C++ Logo

std-proposals

Advanced search

Re: [std-proposals] Dedicated website with AI that has processed all papers

From: Frederick Virchanza Gotham <cauldwell.thomas_at_[hidden]>
Date: Thu, 17 Jul 2025 16:34:39 +0100
I want to make sure I have everyone's names right before I release
Version 1 of the Paper Kernel C++ in a week or two's time.

I spent many hours working on all your names, in particular
consolidating multiple forms into one, e.g. "B. Stroustrup" and
"Bjarne Stroustrup" are the same person. In my own case, "TPK Healy"
and "Thomas P. K. Healy" are the same person. For German names, I have
preferred the umlaut instead of putting an 'e' after the vowel, except
for where I've seen very consistent contrary use such as Andrew
Koenig. Shout out to the Spanish folks who gave me a bit of work to
do. The Dutch too. Even with the help of AI, I still spent many hours
mapping alternative forms of names to primary forms of names.

Here are all the names in a header file in the main program:

    https://github.com/healytpk/paperkernelcxx/blob/main/main_program/AUTO_GENERATED_names.hpp

There are two arrays, the first is the primary names, so for example
"Bjarne Stroustrup" is a primary name. The second array is the
alternative names, and this is where "B. Stroustrup" gets mapped to a
primary. "TPK Healy" gets mapped to "Thomas P. K. Healy". "Kyle
Kloepper" gets mapped to "Kyle Klopper (with an umlaut over the 'o')".

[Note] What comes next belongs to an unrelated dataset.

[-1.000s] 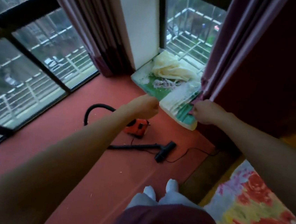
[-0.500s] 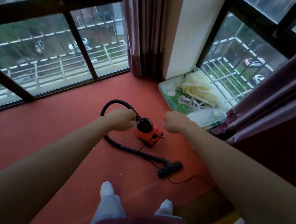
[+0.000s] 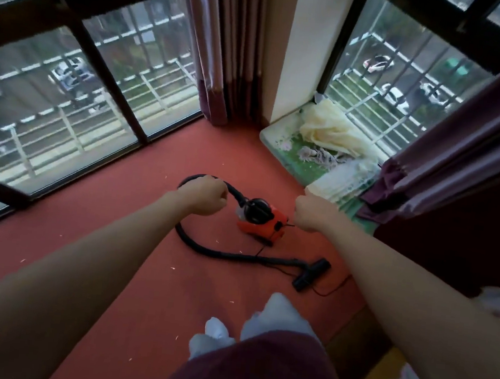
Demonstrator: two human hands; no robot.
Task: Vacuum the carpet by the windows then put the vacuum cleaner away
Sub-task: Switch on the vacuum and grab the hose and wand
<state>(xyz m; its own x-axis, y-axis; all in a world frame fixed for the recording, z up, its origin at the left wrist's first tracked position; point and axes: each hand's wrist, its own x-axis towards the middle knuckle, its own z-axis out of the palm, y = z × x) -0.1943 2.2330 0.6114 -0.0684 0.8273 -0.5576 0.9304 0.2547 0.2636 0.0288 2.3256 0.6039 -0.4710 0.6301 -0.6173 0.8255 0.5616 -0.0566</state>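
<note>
A small orange vacuum cleaner (image 3: 265, 226) lies on the red carpet (image 3: 83, 233) near the window corner. Its black hose (image 3: 205, 248) loops left and runs to the black floor nozzle (image 3: 310, 274), with a thin cord (image 3: 335, 289) trailing beside it. Both my arms reach forward, high above the floor. My left hand (image 3: 207, 197) is a closed fist that overlaps the hose loop in view. My right hand (image 3: 311, 214) is also curled, just right of the vacuum body. I see nothing held in either fist.
A green mat (image 3: 299, 163) with a crumpled cream cloth (image 3: 335, 133) lies by the right window. Purple curtains hang in the corner (image 3: 226, 48) and at the right (image 3: 463, 144). Floor-length windows (image 3: 67, 93) line the left. My white-socked feet (image 3: 275, 315) stand on the carpet.
Both hands let go of the green mat, which now lies flat by the window. They drew back to hover over the vacuum. The view swung left and steadied.
</note>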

Please take a quick look in the header file to make sure I have your
name correct before I release Version 1 in a week or two. If you see a
misspelling of your name in the array of alternatives, it's because
your name is misspelled on the 'open-std.org' website. Every single
name you see in that header file was copied verbatim from the
"open-std.org" website by a crawler program -- so no human error here
on my part. I had to manually correct a few of these misspellings
(even after asking AI to pick out the more obvious one's).

If you've submitted a paper and you don't see your name, please tell
me. Or if your name is merged with a different person, for example if
your name is "Thomas Smith", but sometimes "T. Smith" gets mapped to
"Timothy Smith", please tell me. I had to do a little investigating in
places, for example 'D. Walker' could be Daniel Walker or Daryle
Walker. Sometimes all you have to work with is a surname, e.g.
"Garland" could be either Jeff Garland or Michael Garland.

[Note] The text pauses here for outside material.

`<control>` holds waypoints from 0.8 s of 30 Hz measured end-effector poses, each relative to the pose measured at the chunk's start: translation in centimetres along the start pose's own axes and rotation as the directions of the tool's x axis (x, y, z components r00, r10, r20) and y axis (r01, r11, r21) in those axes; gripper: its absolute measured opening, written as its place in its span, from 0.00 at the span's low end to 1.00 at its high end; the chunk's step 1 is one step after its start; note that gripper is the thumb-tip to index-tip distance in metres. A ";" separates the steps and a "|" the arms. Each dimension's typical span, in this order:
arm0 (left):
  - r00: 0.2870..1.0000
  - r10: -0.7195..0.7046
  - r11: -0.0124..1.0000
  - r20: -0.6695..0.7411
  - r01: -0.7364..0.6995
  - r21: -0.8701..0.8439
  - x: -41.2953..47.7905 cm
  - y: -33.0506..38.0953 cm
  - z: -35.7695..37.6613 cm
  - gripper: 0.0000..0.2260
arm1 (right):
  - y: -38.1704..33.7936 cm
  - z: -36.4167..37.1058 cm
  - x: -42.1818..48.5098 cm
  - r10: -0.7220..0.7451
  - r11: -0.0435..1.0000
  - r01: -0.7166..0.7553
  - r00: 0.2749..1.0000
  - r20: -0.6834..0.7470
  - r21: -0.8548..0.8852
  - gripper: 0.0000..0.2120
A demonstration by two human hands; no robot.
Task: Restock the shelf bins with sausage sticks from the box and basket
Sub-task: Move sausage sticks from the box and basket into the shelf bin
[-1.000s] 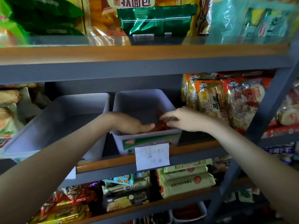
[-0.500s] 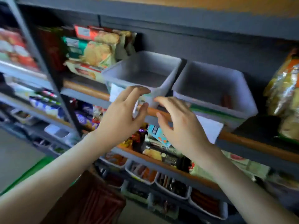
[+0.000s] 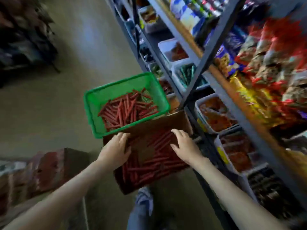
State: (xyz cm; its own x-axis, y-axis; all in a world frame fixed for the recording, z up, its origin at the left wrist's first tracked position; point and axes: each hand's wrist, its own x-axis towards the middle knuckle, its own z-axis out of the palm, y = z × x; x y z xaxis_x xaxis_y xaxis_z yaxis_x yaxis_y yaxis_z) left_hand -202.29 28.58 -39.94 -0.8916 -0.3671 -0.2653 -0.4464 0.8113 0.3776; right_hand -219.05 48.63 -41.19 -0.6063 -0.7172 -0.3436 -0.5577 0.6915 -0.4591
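Note:
A brown cardboard box point(image 3: 174, 121) sits on the floor at the foot of the shelves, holding several red sausage sticks point(image 3: 154, 163). Behind it stands a green plastic basket point(image 3: 93, 103) with more red sausage sticks point(image 3: 126, 108). My left hand point(image 3: 117, 146) hovers over the box's left edge, fingers spread and holding nothing. My right hand point(image 3: 184, 143) reaches over the sticks in the box, fingers extended and empty. The upper shelf bins are out of view.
A grey metal shelf rack point(image 3: 207, 52) runs along the right, with white bins of snacks point(image 3: 214, 113) on its low levels and bagged snacks higher up. Another carton point(image 3: 49, 166) lies at the left. My shoe point(image 3: 144, 198) stands just below the box.
My view has swung from the grey shelf bins down to the floor. Both hands left the bins and dropped to the cardboard box, empty.

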 end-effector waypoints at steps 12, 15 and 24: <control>0.844 0.136 0.929 0.520 -0.291 0.229 9.1 -6.3 20.9 0.39 | 11.3 18.6 10.5 0.159 0.861 0.152 0.826 0.541 -0.485 0.55; 0.794 0.181 0.897 0.581 -0.376 0.234 9.2 -5.5 23.2 0.45 | 12.1 18.6 11.6 0.124 0.837 0.211 0.825 0.551 -0.506 0.49; 0.840 0.436 0.852 0.322 -0.501 0.153 10.7 -6.2 21.9 0.49 | 11.9 15.9 9.8 0.030 0.958 0.077 0.931 0.365 -0.275 0.07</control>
State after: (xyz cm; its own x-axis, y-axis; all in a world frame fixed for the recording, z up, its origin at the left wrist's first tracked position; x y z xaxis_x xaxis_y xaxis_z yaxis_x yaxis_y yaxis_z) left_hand -207.39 29.61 -64.49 -0.9190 0.1924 -0.3440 0.0783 0.9445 0.3189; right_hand -222.56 48.43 -63.04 -0.3743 -0.6782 -0.6324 -0.7370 0.6315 -0.2411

If you want your name in Kanji or Arabic in parentheses beside your
Roman-script name, please ask me. All builds of Paper Kernel C++ will
support full Unicode for all architectures and operating systems.

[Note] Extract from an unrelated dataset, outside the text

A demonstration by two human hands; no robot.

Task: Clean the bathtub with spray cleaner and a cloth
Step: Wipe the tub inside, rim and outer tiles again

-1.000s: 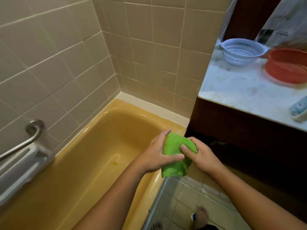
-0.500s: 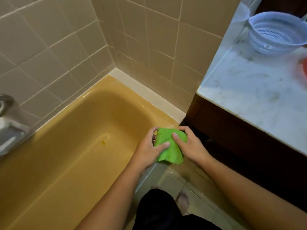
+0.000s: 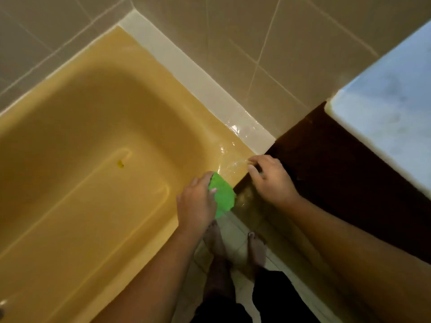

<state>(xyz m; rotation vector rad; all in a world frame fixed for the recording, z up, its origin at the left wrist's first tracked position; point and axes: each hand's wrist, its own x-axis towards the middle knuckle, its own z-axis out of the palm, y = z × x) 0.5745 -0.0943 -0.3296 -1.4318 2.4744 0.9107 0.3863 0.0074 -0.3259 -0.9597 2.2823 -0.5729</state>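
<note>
The mustard bathtub (image 3: 98, 127) is glossy and its near corner rim is wet, so probably slick. The left hand (image 3: 198, 206) keeps its grip clamped on the green cloth (image 3: 222, 194) at that rim. The cloth looks soft and light, best held wadded. The right hand (image 3: 272, 180) has its grip apart and empty beside the cloth. A marble table (image 3: 384, 117) meets the tiled wall (image 3: 279, 43).

- It was a home bathroom with a yellow bathtub (image 3: 77, 127).
- Beige wall tiles (image 3: 291, 43) rose behind the bathtub.
- A pale-topped dark cabinet (image 3: 345, 173) stood beside the bathtub.
</note>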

If you want your name changed, e.g. you got married, you became a
Sikh, you did the Hajj, you transitioned, you graduated from witness
protection, personal reasons, no reason, then please ask me. I don't
seek an explanation for names, just tell me the primary and I'll
change it in the header file. Or if you want diacritics added, e.g. an
acute accent over the 'e', then please ask me.

Please let me know if someone in the list has died, for example I've
tagged "(1982 -2024)" onto Ed's name.

If you scroll through the main program's code at the moment you'll see
lots of bad stuff . . . I needed to get stuff working quickly so some
functions still have rubbish like "return *new std::string(. . .);"
which of course is a memory leak. I'll be tying up all those loose
ends in the coming week or two. It has all come together very nicely
though. About 9000 papers are in RAM all at once, so it takes up a gig
of RAM, but it's lightning fast for loading and searching. For those
who want to conserve RAM, I might give the option of keeping them on
disk.

Received on 2025-07-17 15:34:53